The rental market is always the first to feel the pressure from population growth. Many people moving to Alberta have left unsold homes behind, or won’t buy a home until they are sure they want to stay, or can’t buy a home until they’ve been in their jobs for a while.
Tenants who have been here and renting for a while and experience the rent increases are the ones to react. As soon as rents equal or exceed mortgage payments, they become motivated to look at home ownership.
Our lives, our homes – Will Van’t Veld, ATB Economics
In the river of information on the residential housing market that flows by every day, there comes, once every five years, the big houseboat of data that makes for interesting watching.
It’s Canada’s Census.
Statistics Canada releases the census results in stages, and on Wednesday came data on families, households and marital status. Nationally, the number of private households increased by 7.1 per cent between the census periods, 2006-2011. And, yes, Alberta’s growth rate of 10.7 per cent was the fastest in the nation, corresponding to an annual average of 30,000 new households. That’s almost 16 per cent of the 189,000 new households added nationally.

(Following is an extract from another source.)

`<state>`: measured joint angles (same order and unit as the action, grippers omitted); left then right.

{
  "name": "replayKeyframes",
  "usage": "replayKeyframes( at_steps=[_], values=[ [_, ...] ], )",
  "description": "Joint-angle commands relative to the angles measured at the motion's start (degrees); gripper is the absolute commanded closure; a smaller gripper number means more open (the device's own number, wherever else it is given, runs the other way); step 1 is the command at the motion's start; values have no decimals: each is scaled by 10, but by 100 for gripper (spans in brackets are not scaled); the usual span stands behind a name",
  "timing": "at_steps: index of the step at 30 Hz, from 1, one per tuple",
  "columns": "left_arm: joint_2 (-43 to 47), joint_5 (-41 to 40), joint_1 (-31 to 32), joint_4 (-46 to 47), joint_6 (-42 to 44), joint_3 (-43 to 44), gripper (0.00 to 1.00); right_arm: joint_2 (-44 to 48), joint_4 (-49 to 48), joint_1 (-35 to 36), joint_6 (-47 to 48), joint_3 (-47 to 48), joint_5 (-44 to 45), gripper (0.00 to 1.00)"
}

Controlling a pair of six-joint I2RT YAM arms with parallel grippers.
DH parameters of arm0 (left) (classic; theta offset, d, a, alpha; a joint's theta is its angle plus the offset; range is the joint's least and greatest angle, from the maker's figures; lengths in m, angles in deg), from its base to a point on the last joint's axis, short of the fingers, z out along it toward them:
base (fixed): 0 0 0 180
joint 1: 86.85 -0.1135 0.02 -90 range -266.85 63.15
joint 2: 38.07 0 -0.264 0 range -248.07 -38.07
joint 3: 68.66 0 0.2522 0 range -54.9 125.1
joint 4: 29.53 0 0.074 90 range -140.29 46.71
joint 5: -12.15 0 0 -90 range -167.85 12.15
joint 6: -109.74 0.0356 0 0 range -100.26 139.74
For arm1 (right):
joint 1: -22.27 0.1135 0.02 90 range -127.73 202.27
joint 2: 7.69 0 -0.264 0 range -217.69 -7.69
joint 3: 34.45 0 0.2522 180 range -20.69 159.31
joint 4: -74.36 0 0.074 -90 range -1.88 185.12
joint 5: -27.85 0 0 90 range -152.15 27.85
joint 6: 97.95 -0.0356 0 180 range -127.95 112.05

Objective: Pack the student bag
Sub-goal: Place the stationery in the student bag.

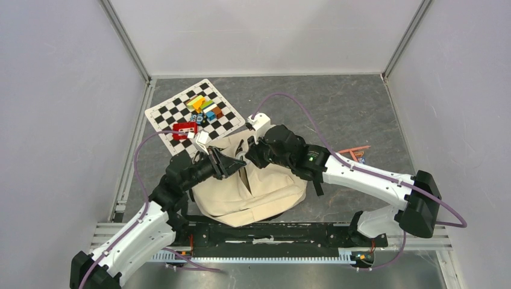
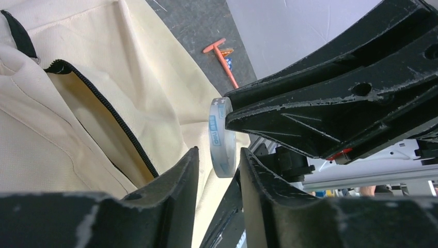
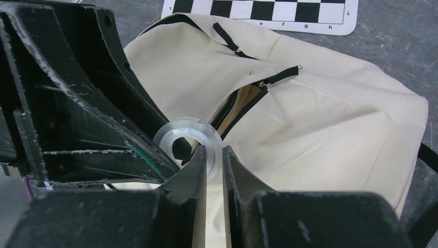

Every new household needs a home and back in February, the agency released data on the size of the private housing stock. From that, we know that the housing stock increased on
average by 34,000 units in Alberta and by 199,000 nationally.
Clearly, construction between the latest periods was more than adequate to accommodate demographic demand, with the difference indicating that more families have second homes (there’s also likely more vacant homes out there). Housing is cyclical and some of the current strength likely compensates for under building in the previous decade, but clearly the cycle has been on the upswing for quite a while now.
Another interesting revelation from the data was how the structure of families is changing. There was a jump in growth of households of couples without children (up 12.8 per cent in Alberta) and people living alone (up 11 per cent), explaining the surge in preference for condos.